QoS 2 (“Exactly Once”)
- Four-Step Handshake: PUBLISH → PUBREC → PUBREL → PUBCOMP.
- Single-Hop Only: “Exactly once” applies only between this client and broker. It doesn’t guarantee delivery from the publisher to the consumer (we’ll get into that soon!). In some brokers like HiveMQ and when using shared subscriptions QoS 2 is automatically downgraded to QoS 1.
- Rarely Used: The overhead is significant; most large-scale systems prefer QoS 1 plus their own deduplication.
C.2.1 The Two‑Generals Problem
The Two-Generals Problem is a classic thought experiment illustrating that no amount of acknowledgments can guarantee two parties each know that the other knows, if messages (or ACKs) might be lost:
- Scenario: Two generals exchange messengers across enemy territory. The final messenger could be intercepted, so each side is unsure the other actually got the plan and final ACK.
- Conclusion: It’s theoretically impossible to achieve 100% certainty on an unreliable link with acknowledgments alone.
MQTT and QoS 2 attempts to resolve “exactly once” on a single hop (via PUBLISH → PUBREC → PUBREL → PUBCOMP), but bridging or multi-hop setups reintroduce the same fundamental uncertainty at every stage.
C.2.2 Multi-Hop Bridging
For example, you might have an edge-level broker running on a local device (collecting PLC or sensor data), which bridges to a “line broker” in the same factory cell, which in turn bridges to a site-wide or enterprise broker behind a DMZ. Each broker acts as both a subscriber and publisher for specific topics, enabling data to flow securely across segmented networks.
This layered approach helps address security and scalability concerns—like isolating critical systems behind DMZs or buffering data at the edge for quick local response—even though it introduces extra hops where messages can be requeued, delayed, or partially replayed if not carefully configured.
See also our website for more information.
In multi-broker bridging, each hop is effectively a new client–broker link. Even if each uses QoS 2 locally, there’s no global handshake. You can end up with out-of-order duplicates or partial replays. Consequently, bridging often reverts you to “at least once.”

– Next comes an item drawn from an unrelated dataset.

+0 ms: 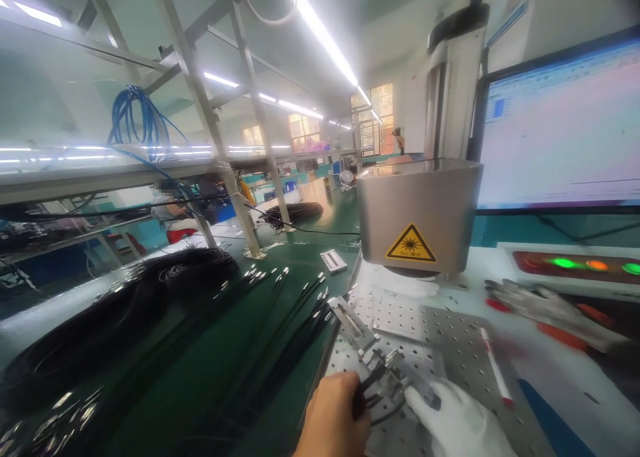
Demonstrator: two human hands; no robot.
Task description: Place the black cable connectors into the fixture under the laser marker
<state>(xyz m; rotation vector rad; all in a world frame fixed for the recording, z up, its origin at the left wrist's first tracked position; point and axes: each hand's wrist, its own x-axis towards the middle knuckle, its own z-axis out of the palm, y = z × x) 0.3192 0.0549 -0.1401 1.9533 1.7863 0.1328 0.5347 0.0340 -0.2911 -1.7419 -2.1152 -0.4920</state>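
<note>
My left hand (337, 413) is bare and closed around black cables (373, 377) at the near end of a metal fixture (370, 343). My right hand (457, 417) wears a white glove, its fingertips at the right side of the same fixture. Thumb and finger there look curled in, but what lies between them is hidden. The fixture stands on a perforated metal plate (450, 337). Beyond it hangs a box-shaped metal laser head (417, 217) with a yellow warning triangle. Left of my left hand, black cables with shiny metal ends (320, 303) lie on the green table.
A large coil of black cable (125, 303) lies at the left. A red-and-white marker (496, 367) and work gloves (555, 310) lie on the right. Behind them are a lit button panel (575, 265) and a monitor (560, 130). Metal shelf posts (240, 203) rise from the table.
</note>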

C.2.3 Multi-Step Processing
Many industrial environments use DataOps or stream-processing tools to refine data at multiple stages. For example, a DataOps application may subscribe to the broker’s raw sensor topics, clean or normalize the data, and then republish it under new topics. Later steps might include modeling—calculating KPIs or contextualizing data in an ISA-95 hierarchy—and eventually, threshold-based alerting.
Technically, this means multiple “hops” in the data flow: each DataOps stage subscribes to an incoming topic and publishes a transformed message back to the broker. As with multi-broker bridging, MQTT QoS only protects each individual hop rather than guaranteeing complete end-to-end reliability. The more hops you have, the more likely a failure—or even minor delays—will disrupt your data.
A prime example is threshold-based alerting. Even if you assume MQTT QoS ensures at-least-once delivery (QoS 1), your alert logic still has to handle duplicates or late-arriving messages. Suppose sensor spikes arrive minutes after the actual event; by then, your system may have shown “healthy” readings, masking the original anomaly. Or if the spike readings trickle in slowly over multiple intervals, the DataOps tool’s “if value > X, then alert” rule may never see the full spike in a single message, resulting in no alert triggered at all.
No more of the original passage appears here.